--- Supplied records Enclosed Below ---

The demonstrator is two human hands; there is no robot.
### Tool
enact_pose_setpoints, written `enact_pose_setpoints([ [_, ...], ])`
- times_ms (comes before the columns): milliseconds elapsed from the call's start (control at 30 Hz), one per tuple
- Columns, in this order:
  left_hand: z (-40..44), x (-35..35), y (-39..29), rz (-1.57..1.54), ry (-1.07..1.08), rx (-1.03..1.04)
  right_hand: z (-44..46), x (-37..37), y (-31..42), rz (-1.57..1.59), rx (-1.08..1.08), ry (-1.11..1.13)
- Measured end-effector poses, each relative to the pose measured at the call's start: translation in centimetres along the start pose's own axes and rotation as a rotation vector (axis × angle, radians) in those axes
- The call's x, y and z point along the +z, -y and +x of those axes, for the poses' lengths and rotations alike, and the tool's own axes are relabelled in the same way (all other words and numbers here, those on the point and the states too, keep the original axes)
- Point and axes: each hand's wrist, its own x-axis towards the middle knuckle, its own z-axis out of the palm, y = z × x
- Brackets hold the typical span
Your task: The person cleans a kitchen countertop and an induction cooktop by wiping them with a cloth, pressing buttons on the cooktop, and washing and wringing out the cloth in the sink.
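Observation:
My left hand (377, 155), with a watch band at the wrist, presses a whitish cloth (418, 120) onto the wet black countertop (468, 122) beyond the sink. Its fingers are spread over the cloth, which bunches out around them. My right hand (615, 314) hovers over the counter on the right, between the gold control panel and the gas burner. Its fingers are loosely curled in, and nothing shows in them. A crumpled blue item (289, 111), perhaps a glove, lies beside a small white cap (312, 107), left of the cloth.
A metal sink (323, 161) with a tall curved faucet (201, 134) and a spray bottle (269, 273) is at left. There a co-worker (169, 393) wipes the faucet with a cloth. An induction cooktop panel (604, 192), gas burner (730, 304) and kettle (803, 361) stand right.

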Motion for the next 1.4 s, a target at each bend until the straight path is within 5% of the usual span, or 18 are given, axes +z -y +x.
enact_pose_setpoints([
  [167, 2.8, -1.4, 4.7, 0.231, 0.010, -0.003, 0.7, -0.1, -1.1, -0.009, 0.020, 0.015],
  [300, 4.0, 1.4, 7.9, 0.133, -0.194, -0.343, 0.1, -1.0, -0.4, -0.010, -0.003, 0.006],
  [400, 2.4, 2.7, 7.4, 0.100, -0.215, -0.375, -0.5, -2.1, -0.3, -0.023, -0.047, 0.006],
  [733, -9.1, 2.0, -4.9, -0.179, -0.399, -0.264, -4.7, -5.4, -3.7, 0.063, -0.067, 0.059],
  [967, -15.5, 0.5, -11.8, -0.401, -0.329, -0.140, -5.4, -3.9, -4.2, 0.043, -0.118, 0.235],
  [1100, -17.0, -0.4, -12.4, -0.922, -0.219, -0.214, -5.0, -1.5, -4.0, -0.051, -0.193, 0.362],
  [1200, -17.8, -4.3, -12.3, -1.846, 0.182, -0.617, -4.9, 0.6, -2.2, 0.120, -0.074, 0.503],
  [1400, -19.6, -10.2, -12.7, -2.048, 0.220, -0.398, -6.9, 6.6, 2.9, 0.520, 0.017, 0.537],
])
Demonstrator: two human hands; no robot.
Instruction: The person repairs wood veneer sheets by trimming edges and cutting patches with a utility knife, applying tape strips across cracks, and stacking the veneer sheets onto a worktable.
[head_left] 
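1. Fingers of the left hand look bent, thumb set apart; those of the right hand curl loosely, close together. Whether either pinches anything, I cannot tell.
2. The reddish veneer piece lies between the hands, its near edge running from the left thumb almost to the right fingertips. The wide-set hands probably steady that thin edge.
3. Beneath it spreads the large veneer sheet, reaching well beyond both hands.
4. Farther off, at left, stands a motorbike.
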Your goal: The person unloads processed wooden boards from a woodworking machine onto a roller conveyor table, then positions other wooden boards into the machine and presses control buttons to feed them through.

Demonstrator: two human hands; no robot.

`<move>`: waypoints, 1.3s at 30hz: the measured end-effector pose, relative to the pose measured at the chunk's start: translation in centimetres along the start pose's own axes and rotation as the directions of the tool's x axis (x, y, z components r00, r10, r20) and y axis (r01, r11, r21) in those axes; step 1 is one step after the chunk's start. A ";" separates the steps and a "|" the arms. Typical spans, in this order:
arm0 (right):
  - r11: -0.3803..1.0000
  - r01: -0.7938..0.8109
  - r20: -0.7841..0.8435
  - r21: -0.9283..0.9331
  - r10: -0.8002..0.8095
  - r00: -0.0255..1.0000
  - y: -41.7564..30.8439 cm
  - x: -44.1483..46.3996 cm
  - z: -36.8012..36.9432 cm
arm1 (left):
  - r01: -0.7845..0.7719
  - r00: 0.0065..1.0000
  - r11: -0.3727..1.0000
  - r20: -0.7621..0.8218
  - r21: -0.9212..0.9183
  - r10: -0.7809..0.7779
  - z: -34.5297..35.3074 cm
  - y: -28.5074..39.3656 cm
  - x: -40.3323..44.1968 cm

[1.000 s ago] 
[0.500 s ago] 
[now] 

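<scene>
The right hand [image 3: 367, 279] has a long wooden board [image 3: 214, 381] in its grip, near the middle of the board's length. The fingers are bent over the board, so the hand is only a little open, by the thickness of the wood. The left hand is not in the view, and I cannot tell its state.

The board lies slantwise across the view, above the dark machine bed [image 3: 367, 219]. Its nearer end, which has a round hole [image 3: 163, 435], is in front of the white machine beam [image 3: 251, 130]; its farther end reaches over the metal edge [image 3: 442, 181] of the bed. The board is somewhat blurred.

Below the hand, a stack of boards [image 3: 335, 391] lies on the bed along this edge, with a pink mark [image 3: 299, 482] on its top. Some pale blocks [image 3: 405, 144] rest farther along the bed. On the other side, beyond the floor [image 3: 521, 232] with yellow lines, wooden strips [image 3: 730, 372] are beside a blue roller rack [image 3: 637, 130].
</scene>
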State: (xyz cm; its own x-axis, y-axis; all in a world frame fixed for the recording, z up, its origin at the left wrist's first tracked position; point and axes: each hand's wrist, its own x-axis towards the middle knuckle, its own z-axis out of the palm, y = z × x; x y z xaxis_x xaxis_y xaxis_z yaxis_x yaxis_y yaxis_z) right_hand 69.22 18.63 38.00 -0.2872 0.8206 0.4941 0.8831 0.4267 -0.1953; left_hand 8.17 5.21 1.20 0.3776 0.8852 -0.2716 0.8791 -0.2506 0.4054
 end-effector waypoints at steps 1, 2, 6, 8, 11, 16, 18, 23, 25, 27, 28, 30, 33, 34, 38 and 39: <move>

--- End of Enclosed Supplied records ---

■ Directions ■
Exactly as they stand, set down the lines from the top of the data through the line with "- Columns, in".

■ Output for this task ■
The demonstrator is two human hands; there is no robot.
### Tool
enact_pose_setpoints, written `enact_pose_setpoints([ [_, ...], ])`
- times_ms (comes before the columns): milliseconds elapsed from the call's start (control at 30 Hz), one per tuple
- Columns, in this order:

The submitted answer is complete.